TASK TO CARRY OUT:
Count every line below that contains "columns", then state the total with no other output.

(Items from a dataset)
--------------------------------

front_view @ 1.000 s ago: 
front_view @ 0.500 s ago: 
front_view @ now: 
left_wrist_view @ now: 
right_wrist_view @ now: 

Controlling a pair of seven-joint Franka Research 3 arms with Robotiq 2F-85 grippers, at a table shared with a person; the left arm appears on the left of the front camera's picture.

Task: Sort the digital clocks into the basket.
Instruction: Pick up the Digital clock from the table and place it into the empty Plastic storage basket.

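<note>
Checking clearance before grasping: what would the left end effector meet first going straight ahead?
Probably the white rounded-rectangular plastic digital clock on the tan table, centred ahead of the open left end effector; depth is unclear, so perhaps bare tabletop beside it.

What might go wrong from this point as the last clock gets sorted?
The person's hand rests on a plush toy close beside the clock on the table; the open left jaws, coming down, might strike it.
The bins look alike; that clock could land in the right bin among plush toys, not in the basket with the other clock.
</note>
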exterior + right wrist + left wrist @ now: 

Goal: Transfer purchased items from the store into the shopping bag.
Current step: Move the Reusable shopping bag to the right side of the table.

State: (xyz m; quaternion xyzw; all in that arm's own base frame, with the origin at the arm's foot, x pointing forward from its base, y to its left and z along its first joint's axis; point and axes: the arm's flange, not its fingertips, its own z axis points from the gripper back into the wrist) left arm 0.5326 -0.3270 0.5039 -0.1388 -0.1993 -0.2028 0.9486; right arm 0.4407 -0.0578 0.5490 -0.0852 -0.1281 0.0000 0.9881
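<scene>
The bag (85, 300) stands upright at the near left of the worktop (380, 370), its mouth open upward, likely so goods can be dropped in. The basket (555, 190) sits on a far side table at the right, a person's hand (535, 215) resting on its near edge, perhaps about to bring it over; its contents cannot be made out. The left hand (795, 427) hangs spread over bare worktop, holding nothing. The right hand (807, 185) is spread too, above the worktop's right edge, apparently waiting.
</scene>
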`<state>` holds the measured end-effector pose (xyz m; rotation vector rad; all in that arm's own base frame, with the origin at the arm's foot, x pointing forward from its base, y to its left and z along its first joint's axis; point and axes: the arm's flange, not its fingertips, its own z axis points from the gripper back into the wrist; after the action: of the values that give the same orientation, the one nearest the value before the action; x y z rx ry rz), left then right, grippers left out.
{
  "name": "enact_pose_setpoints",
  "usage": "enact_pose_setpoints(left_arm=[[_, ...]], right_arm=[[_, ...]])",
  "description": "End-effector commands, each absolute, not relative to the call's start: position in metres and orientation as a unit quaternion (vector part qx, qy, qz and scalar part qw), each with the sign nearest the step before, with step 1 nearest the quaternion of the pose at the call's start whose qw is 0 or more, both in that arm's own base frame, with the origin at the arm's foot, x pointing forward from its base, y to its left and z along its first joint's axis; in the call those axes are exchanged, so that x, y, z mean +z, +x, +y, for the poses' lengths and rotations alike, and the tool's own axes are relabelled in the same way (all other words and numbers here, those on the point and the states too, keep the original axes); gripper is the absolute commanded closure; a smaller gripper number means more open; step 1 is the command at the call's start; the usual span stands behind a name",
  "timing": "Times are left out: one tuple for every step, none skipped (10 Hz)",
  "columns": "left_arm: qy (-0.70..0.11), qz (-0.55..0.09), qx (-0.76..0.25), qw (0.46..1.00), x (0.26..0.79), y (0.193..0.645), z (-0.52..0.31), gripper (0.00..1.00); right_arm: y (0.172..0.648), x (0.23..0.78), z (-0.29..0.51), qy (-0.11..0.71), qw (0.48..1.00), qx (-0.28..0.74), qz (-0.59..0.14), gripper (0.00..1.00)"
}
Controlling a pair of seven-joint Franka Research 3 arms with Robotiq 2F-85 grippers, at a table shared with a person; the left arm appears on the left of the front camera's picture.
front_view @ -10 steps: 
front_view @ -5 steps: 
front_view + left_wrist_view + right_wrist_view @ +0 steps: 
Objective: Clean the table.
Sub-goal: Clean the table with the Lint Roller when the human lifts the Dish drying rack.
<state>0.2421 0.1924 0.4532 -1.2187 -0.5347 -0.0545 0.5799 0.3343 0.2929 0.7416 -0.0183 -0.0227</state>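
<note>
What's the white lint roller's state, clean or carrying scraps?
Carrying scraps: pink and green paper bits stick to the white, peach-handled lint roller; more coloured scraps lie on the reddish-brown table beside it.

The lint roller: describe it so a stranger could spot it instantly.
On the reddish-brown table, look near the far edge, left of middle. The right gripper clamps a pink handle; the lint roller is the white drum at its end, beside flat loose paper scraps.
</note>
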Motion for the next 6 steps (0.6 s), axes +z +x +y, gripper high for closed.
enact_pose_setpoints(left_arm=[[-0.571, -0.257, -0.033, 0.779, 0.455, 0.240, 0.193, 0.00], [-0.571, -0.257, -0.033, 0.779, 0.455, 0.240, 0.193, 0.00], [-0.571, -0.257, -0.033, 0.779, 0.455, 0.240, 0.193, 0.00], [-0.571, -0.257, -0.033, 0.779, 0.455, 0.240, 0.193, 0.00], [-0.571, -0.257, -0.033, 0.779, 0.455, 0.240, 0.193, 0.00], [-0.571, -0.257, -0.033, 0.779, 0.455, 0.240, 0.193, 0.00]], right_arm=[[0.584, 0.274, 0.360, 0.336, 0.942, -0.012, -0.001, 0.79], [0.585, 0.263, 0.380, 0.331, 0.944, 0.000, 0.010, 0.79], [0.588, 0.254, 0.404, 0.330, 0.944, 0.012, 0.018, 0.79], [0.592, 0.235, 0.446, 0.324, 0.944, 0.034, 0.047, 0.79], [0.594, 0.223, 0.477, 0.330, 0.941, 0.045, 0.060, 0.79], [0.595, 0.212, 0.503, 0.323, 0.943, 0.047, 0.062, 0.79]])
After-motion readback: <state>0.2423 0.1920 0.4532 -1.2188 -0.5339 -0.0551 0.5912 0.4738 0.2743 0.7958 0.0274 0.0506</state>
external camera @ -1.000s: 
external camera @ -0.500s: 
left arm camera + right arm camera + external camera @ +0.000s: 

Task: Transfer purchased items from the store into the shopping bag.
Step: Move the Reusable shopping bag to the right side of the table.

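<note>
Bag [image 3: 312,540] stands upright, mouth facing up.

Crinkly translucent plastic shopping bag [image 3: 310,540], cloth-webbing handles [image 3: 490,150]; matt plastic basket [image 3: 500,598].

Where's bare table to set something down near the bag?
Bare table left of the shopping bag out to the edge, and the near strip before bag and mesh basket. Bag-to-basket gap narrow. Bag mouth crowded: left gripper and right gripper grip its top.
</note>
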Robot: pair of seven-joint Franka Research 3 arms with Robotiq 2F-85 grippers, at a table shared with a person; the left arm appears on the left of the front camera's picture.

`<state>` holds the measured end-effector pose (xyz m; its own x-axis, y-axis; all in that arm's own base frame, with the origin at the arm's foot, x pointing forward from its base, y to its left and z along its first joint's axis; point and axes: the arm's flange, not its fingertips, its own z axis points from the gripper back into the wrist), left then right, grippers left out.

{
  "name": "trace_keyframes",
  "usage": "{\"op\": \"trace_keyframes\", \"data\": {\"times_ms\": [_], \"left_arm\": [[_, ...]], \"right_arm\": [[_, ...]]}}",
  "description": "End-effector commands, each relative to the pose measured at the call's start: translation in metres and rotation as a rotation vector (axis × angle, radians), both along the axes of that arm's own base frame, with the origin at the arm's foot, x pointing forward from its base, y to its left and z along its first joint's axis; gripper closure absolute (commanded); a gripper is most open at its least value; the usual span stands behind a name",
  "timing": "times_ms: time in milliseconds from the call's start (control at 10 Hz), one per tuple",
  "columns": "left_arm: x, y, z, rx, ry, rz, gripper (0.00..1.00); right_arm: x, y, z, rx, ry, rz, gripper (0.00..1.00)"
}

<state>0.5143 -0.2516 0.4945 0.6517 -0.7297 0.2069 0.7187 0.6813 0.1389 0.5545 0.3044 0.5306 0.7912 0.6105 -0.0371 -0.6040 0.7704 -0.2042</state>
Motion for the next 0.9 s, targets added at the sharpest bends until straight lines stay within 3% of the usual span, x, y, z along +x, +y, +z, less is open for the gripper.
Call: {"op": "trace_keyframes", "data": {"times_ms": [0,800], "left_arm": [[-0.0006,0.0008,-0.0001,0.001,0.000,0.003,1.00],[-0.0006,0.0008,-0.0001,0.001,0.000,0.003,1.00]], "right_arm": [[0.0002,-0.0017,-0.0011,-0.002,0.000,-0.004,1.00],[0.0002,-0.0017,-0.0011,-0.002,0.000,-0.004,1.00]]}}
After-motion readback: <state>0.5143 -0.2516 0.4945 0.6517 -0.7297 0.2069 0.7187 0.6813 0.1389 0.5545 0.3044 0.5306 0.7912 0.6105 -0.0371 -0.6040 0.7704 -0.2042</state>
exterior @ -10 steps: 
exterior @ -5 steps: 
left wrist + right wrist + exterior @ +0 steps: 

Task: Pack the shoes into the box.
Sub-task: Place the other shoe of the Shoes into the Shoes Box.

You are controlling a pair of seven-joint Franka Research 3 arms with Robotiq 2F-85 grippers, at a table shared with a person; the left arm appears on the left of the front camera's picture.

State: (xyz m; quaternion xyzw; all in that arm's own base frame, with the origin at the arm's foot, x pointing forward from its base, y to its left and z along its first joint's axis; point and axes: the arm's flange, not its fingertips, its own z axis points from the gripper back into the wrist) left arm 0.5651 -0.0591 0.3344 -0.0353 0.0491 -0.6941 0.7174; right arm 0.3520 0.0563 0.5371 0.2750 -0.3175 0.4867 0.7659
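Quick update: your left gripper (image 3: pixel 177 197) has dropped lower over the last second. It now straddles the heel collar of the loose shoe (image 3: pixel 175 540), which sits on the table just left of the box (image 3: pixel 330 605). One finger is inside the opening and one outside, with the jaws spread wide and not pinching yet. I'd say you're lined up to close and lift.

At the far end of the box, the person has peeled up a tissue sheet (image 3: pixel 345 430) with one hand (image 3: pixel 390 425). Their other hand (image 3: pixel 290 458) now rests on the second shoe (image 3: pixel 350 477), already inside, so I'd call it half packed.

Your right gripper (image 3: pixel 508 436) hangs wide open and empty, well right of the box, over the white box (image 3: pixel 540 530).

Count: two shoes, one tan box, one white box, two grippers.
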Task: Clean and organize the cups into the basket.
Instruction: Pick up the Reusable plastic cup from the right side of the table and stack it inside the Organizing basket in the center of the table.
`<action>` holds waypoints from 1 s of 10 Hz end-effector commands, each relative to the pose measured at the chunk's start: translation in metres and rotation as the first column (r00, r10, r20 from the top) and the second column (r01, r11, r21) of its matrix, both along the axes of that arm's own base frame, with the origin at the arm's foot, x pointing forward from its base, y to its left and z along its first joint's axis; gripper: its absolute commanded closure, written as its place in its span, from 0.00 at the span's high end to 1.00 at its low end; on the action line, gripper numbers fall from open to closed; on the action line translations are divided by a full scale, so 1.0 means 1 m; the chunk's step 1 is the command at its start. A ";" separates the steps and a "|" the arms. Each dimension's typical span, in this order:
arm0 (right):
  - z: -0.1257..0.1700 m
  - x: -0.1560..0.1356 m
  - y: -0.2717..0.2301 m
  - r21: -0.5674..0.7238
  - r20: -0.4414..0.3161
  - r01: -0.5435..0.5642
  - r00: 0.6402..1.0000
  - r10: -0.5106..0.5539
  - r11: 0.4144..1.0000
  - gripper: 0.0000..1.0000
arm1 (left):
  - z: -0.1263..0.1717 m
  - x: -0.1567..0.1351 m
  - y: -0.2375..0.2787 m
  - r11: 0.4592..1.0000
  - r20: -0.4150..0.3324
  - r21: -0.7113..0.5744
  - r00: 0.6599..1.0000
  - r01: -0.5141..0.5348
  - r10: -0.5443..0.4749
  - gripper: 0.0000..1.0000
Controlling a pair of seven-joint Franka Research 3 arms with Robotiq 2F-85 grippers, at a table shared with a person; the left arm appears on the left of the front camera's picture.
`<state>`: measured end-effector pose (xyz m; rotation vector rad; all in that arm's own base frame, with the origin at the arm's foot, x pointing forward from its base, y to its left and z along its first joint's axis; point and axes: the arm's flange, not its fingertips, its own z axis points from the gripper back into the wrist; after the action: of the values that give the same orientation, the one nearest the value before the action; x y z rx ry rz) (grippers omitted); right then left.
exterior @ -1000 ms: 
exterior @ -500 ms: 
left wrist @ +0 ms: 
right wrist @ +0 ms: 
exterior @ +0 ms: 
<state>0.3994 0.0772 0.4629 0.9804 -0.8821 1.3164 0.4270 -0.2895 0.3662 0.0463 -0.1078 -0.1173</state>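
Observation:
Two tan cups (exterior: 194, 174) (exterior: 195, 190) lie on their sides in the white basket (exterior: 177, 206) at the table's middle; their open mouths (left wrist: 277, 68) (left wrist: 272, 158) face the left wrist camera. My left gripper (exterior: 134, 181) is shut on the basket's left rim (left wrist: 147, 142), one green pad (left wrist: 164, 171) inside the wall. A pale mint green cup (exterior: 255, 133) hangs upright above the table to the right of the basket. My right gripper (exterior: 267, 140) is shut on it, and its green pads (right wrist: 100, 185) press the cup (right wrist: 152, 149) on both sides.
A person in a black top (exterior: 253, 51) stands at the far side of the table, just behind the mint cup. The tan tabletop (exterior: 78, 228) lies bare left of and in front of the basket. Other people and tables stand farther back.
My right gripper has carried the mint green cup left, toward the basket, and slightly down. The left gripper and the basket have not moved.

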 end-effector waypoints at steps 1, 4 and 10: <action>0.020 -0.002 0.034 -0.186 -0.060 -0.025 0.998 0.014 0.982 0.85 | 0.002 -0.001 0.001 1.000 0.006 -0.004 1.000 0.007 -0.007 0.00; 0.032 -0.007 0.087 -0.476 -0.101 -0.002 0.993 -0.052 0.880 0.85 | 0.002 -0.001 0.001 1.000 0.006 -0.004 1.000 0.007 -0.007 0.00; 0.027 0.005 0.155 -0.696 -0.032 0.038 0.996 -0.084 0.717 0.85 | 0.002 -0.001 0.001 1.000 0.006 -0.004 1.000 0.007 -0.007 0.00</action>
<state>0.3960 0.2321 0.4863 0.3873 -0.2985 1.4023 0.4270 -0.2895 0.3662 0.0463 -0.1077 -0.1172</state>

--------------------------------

EXPECTED ANSWER:
2